Alluding to a landmark agreement that addressed a range of global issues signed in 1975 by 35 countries in Finland’s capital, Helsinki, Kasoulides said: “We are in favor of the Helsinki Accords, which means the inviolability of borders and no settling of disputes through military means.”

Like many other countries, Cyprus has been put on the spot by the Ukraine conflict since it maintains close relations with both Russia and Ukraine.

The Mediterranean country has a population of 1.22 million. Its main industry is tourism, accounting for about 18 percent of its economy. Both Russia and Ukraine are major contributors to its tourism revenues.




Foreign Minister Ioannis Kasoulides speaking to Arab News assistant editor-in-chief Noor Nugali in Riyadh on Tuesday. (AN Photo/Huda Bashatah)

More than 780,000 Russian tourists visited Cyprus in 2019 before the COVID-19 pandemic struck, out of a total of some 3.9 million.
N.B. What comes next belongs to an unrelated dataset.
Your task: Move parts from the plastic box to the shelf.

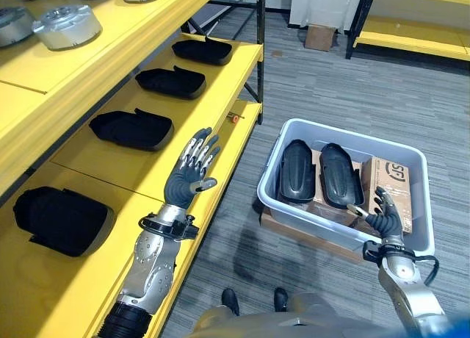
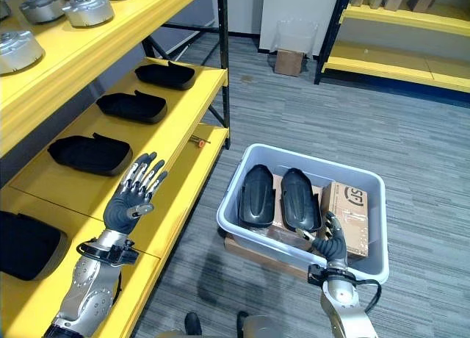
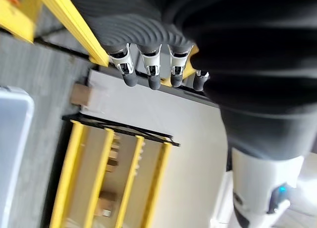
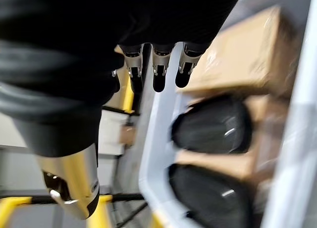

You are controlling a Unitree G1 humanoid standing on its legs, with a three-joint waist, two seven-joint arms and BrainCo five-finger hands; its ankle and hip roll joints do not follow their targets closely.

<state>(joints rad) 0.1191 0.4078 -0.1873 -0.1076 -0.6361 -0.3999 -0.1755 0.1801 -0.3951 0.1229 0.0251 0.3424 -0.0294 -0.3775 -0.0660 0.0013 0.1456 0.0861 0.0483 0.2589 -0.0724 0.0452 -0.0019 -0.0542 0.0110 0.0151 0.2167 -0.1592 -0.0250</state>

More than 95,000 Ukrainian arrivals were registered in the same year.

“We have good relations with Russia, in the financial sector, and a lot of (Russian) tourists visit Cyprus,” Kasoulides said.

“We would like to have preserved this good relationship, but when it comes to principles, values and the unity of the EU, I’m afraid that’s what prevails.”

The interview with Foreign Minister Kasoulides was conducted after he met with Saudi Arabia’s Crown Prince Mohammed bin Salman and Minister of State for Foreign Affairs Adel Al-Jubeir.

On Tuesday, the crown prince hosted the president of Cyprus, Nicos Anastasiades, at the Al-Yamamah Palace in Riyadh.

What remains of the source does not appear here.